- EXERCISE DESCRIPTION
Would you restate all the data that follows, word for word?

- Extracted records
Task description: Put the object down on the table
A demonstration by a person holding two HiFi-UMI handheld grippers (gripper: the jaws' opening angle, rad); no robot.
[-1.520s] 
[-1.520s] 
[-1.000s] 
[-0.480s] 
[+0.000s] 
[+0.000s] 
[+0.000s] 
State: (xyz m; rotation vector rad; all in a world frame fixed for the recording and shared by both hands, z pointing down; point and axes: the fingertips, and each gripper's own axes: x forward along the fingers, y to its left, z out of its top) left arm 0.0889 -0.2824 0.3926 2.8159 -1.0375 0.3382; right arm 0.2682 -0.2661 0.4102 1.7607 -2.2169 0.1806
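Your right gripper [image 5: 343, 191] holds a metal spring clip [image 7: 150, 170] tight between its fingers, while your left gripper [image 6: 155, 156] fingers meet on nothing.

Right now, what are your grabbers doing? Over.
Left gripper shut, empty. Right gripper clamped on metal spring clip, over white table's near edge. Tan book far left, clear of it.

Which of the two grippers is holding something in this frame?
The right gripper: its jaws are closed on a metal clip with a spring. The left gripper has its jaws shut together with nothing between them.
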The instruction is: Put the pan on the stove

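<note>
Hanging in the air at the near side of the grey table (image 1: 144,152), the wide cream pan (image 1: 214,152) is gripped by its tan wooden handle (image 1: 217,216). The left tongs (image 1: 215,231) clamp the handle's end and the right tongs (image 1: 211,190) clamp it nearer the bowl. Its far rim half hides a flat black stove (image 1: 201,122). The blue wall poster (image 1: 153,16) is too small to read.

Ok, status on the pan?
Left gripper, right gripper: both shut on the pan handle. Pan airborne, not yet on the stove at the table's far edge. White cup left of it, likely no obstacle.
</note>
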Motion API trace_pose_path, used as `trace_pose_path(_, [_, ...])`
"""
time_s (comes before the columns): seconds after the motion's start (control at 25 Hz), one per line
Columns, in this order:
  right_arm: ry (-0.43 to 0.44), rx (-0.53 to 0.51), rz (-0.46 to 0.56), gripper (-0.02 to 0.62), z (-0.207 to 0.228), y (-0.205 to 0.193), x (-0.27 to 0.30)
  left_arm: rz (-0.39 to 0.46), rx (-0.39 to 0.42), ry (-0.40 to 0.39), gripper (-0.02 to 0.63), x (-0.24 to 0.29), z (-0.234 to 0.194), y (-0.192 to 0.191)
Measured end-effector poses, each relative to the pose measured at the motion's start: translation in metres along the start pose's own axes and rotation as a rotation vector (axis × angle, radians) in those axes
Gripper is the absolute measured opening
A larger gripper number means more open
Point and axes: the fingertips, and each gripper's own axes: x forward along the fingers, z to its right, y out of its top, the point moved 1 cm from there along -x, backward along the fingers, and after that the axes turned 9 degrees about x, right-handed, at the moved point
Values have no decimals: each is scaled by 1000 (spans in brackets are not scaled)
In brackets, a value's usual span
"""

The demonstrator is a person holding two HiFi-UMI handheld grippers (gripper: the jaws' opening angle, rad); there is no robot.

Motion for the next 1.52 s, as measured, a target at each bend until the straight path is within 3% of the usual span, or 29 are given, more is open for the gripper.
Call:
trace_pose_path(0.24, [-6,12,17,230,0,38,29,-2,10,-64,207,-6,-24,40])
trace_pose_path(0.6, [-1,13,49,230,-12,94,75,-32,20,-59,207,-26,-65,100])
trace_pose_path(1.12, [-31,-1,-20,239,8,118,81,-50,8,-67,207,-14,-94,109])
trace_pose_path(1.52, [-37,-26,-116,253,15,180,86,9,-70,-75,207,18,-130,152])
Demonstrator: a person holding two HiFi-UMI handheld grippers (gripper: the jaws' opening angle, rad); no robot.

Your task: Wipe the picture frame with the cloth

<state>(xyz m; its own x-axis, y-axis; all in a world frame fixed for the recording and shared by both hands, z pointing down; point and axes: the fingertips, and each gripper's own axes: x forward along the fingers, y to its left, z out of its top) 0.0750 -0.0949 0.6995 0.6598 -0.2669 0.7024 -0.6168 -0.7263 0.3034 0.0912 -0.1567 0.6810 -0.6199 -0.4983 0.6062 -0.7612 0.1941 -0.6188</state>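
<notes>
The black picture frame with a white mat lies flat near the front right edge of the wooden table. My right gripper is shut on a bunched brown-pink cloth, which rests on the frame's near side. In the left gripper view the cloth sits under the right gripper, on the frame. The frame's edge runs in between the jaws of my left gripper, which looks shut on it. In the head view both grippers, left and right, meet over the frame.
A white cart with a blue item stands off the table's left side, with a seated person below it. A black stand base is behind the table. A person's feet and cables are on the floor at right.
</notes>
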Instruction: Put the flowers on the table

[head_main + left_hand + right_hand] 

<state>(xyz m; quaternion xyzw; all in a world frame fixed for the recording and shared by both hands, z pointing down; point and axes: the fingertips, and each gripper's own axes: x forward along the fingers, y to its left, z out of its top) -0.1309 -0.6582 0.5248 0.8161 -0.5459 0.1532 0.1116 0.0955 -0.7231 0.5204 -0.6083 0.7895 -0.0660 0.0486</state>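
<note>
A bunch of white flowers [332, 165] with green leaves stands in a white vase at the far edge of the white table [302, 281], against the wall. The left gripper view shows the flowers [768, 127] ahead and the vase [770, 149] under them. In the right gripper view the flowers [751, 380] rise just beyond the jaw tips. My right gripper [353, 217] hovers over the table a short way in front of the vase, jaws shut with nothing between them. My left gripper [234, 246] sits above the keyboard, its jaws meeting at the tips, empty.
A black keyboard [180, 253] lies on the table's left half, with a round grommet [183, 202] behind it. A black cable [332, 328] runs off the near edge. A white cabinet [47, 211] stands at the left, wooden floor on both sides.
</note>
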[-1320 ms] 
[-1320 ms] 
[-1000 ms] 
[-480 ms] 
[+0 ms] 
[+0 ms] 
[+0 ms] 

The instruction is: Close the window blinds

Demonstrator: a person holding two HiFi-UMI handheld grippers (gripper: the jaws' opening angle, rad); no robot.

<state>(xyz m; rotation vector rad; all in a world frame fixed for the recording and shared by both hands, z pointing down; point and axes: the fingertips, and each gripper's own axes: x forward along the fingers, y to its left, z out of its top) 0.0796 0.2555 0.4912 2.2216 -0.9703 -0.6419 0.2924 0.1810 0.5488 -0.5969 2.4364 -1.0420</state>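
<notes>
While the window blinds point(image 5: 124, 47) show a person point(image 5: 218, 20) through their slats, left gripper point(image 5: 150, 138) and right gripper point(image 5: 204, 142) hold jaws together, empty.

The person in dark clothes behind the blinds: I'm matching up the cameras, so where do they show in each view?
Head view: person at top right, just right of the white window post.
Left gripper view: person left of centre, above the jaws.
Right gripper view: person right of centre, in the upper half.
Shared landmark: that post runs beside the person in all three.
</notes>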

- WRITTEN RESPONSE
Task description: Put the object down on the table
A demonstration by a person holding two HiFi-UMI handheld grippers (gripper: the jaws' opening angle, rad); no robot.
[-1.520s] 
[-1.520s] 
[-1.000s] 
[-0.480s] 
[+0.000s] 
[+0.000s] 
[+0.000s] 
State: (xyz m; rotation vector rad; all in a world frame fixed for the recording and shared by both hands, z pointing down; point and axes: the fingertips, and each gripper's own axes: x forward along the fingers, y to its left, z out of its top) left arm 0.0889 -0.2824 0.3926 2.8159 -1.0375 0.3382; right arm 0.2682 -0.2661 0.4102 1.7607 -2.2169 0.1806
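Your right gripper [image 5: 343, 191] holds a metal spring clip [image 7: 150, 170] tight between its fingers, while your left gripper [image 6: 155, 156] fingers meet on nothing.

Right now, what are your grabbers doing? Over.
Left gripper shut, empty. Right gripper clamped on metal spring clip, over white table's near edge. Tan book far left, clear of it.

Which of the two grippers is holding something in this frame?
The right gripper: its jaws are closed on a metal clip with a spring. The left gripper has its jaws shut together with nothing between them.
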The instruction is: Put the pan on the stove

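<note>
Hanging in the air at the near side of the grey table (image 1: 144,152), the wide cream pan (image 1: 214,152) is gripped by its tan wooden handle (image 1: 217,216). The left tongs (image 1: 215,231) clamp the handle's end and the right tongs (image 1: 211,190) clamp it nearer the bowl. Its far rim half hides a flat black stove (image 1: 201,122). The blue wall poster (image 1: 153,16) is too small to read.

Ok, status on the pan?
Left gripper, right gripper: both shut on the pan handle. Pan airborne, not yet on the stove at the table's far edge. White cup left of it, likely no obstacle.
</note>
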Motion API trace_pose_path, used as `trace_pose_path(_, [_, ...])`
"""
time_s (comes before the columns): seconds after the motion's start (control at 25 Hz), one per line
Columns, in this order:
  right_arm: ry (-0.43 to 0.44), rx (-0.53 to 0.51), rz (-0.46 to 0.56), gripper (-0.02 to 0.62), z (-0.207 to 0.228), y (-0.205 to 0.193), x (-0.27 to 0.30)
  left_arm: rz (-0.39 to 0.46), rx (-0.39 to 0.42), ry (-0.40 to 0.39), gripper (-0.02 to 0.63), x (-0.24 to 0.29), z (-0.234 to 0.194), y (-0.192 to 0.191)
Measured end-effector poses, each relative to the pose measured at the motion's start: translation in metres along the start pose's own axes and rotation as a rotation vector (axis × angle, radians) in those axes
Gripper is the absolute measured opening
A larger gripper number means more open
Point and axes: the fingertips, and each gripper's own axes: x forward along the fingers, z to its right, y out of its top, the point moved 1 cm from there along -x, backward along the fingers, and after that the axes turned 9 degrees about x, right-handed, at the moved point
Values have no decimals: each is scaled by 1000 (spans in brackets are not scaled)
In brackets, a value's usual span
"""

The demonstrator is a person holding two HiFi-UMI handheld grippers (gripper: the jaws' opening angle, rad); there is no robot.

Motion for the next 1.52 s, as measured, a target at each bend until the straight path is within 3% of the usual span, or 29 are given, more is open for the gripper.
Call:
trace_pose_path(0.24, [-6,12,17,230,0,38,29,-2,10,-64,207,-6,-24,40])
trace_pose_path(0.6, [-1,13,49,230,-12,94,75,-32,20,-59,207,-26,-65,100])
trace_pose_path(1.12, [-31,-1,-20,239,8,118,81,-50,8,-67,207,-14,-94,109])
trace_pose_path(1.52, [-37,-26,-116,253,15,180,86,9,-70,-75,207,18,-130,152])
Demonstrator: a person holding two HiFi-UMI handheld grippers (gripper: the jaws' opening angle, rad); no robot.

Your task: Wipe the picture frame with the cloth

<state>(xyz m; its own x-axis, y-axis; all in a world frame fixed for the recording and shared by both hands, z pointing down; point and axes: the fingertips, and each gripper's own axes: x forward along the fingers, y to its left, z out of its top) 0.0750 -0.0949 0.6995 0.6598 -0.2669 0.7024 -0.6168 -0.7263 0.3034 0.0912 -0.1567 0.6810 -0.6199 -0.4983 0.6062 -0.7612 0.1941 -0.6188</state>
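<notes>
The black picture frame with a white mat lies flat near the front right edge of the wooden table. My right gripper is shut on a bunched brown-pink cloth, which rests on the frame's near side. In the left gripper view the cloth sits under the right gripper, on the frame. The frame's edge runs in between the jaws of my left gripper, which looks shut on it. In the head view both grippers, left and right, meet over the frame.
A white cart with a blue item stands off the table's left side, with a seated person below it. A black stand base is behind the table. A person's feet and cables are on the floor at right.
</notes>
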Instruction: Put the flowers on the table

[head_main + left_hand + right_hand] 

<state>(xyz m; quaternion xyzw; all in a world frame fixed for the recording and shared by both hands, z pointing down; point and axes: the fingertips, and each gripper's own axes: x forward along the fingers, y to its left, z out of its top) -0.1309 -0.6582 0.5248 0.8161 -0.5459 0.1532 0.1116 0.0955 -0.7231 0.5204 -0.6083 0.7895 -0.0660 0.0486</state>
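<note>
A bunch of white flowers [332, 165] with green leaves stands in a white vase at the far edge of the white table [302, 281], against the wall. The left gripper view shows the flowers [768, 127] ahead and the vase [770, 149] under them. In the right gripper view the flowers [751, 380] rise just beyond the jaw tips. My right gripper [353, 217] hovers over the table a short way in front of the vase, jaws shut with nothing between them. My left gripper [234, 246] sits above the keyboard, its jaws meeting at the tips, empty.
A black keyboard [180, 253] lies on the table's left half, with a round grommet [183, 202] behind it. A black cable [332, 328] runs off the near edge. A white cabinet [47, 211] stands at the left, wooden floor on both sides.
</note>
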[-1320 ms] 
[-1320 ms] 
[-1000 ms] 
[-480 ms] 
[+0 ms] 
[+0 ms] 
[+0 ms] 

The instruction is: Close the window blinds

Demonstrator: a person holding two HiFi-UMI handheld grippers (gripper: the jaws' opening angle, rad); no robot.

<state>(xyz m; rotation vector rad; all in a world frame fixed for the recording and shared by both hands, z pointing down; point and axes: the fingertips, and each gripper's own axes: x forward along the fingers, y to its left, z out of its top) 0.0796 0.2555 0.4912 2.2216 -0.9703 -0.6419 0.2924 0.1810 0.5488 -0.5969 2.4364 -1.0420</state>
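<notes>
While the window blinds point(image 5: 124, 47) show a person point(image 5: 218, 20) through their slats, left gripper point(image 5: 150, 138) and right gripper point(image 5: 204, 142) hold jaws together, empty.

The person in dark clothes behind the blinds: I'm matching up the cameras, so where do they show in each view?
Head view: person at top right, just right of the white window post.
Left gripper view: person left of centre, above the jaws.
Right gripper view: person right of centre, in the upper half.
Shared landmark: that post runs beside the person in all three.
</notes>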

No part of the exercise is left unanswered.